Because of time, this article only support input a friend QQ number, if you want to crawl all of your QQ friends say, you can now QQ mailbox to get all your friends QQ number, and then generate an array, then get it.

Python crawl QQ space friends talk and generate word clouds (super detail)

Related Article

Contact Us

The content source of this page is from Internet, which doesn't represent Alibaba Cloud's opinion; products and services mentioned on that page don't have any relationship with Alibaba Cloud. If the content of the page makes you feel confusing, please write us an email, we will handle the problem within 5 days after receiving your email.

If you find any instances of plagiarism from the community, please send an email to: info-contact@alibabacloud.com and provide relevant evidence. A staff member will contact you within 5 working days.

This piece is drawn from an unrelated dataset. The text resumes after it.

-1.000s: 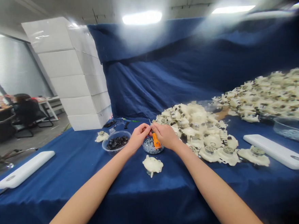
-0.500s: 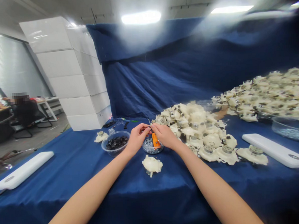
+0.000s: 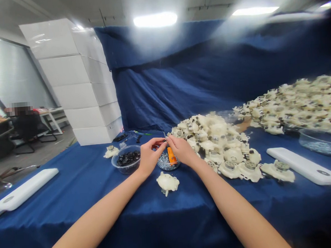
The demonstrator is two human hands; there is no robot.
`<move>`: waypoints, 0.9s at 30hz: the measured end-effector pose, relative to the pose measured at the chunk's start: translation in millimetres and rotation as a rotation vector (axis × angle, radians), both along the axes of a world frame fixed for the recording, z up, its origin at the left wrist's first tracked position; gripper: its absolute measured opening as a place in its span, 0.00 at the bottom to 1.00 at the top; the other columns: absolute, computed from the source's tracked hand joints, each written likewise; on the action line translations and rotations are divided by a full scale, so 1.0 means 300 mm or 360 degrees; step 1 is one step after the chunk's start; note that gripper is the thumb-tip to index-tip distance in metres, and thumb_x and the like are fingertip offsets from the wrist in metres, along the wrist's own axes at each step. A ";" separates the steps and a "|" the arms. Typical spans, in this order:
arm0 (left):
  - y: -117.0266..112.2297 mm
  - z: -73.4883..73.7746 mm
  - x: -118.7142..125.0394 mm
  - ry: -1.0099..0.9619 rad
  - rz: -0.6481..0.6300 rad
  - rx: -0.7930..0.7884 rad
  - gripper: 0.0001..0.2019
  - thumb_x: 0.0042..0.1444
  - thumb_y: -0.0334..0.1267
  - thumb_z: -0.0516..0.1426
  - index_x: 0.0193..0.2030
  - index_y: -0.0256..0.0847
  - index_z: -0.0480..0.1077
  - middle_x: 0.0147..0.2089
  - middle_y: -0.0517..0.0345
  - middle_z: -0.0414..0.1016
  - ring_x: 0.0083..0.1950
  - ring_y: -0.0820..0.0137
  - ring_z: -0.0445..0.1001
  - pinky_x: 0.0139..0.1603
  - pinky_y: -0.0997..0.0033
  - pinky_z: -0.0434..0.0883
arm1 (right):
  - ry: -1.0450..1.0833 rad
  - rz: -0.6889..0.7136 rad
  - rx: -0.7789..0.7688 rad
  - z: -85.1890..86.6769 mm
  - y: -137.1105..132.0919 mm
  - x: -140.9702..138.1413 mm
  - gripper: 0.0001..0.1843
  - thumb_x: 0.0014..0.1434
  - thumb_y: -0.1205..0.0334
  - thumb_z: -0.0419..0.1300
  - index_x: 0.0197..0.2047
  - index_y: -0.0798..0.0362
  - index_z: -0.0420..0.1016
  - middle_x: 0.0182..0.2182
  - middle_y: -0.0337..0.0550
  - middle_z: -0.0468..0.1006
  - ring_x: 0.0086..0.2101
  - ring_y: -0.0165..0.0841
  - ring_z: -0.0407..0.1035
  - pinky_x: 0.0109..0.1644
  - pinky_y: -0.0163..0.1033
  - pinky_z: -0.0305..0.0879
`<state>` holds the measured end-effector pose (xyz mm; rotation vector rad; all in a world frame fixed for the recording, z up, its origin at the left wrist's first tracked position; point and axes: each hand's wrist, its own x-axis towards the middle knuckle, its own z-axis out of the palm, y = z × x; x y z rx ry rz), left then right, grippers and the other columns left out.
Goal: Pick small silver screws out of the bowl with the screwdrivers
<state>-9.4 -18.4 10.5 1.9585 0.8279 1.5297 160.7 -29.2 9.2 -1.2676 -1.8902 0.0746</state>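
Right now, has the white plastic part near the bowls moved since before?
No, the white plastic part sits just as close to the bowl of grey bits as before.

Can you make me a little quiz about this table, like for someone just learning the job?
1. What fills the small round bowl under the right hand? A. marbles, B. tiny silver bits, C. soup.
2. True or false: the right hand holds the orange-handled screwdriver.
3. How many long white bars lie on the blue tablecloth?

Key: 1. B; 2. true; 3. two.
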 end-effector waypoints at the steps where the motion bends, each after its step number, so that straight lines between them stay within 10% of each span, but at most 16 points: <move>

A Free Trial That Lets You Build Big!

Start building with 50+ products and up to 12 months usage for Elastic Compute Service

  • Sales Support

    1 on 1 presale consultation

  • After-Sales Support

    24/7 Technical Support 6 Free Tickets per Quarter Faster Response

  • Alibaba Cloud offers highly flexible support services tailored to meet your exact needs.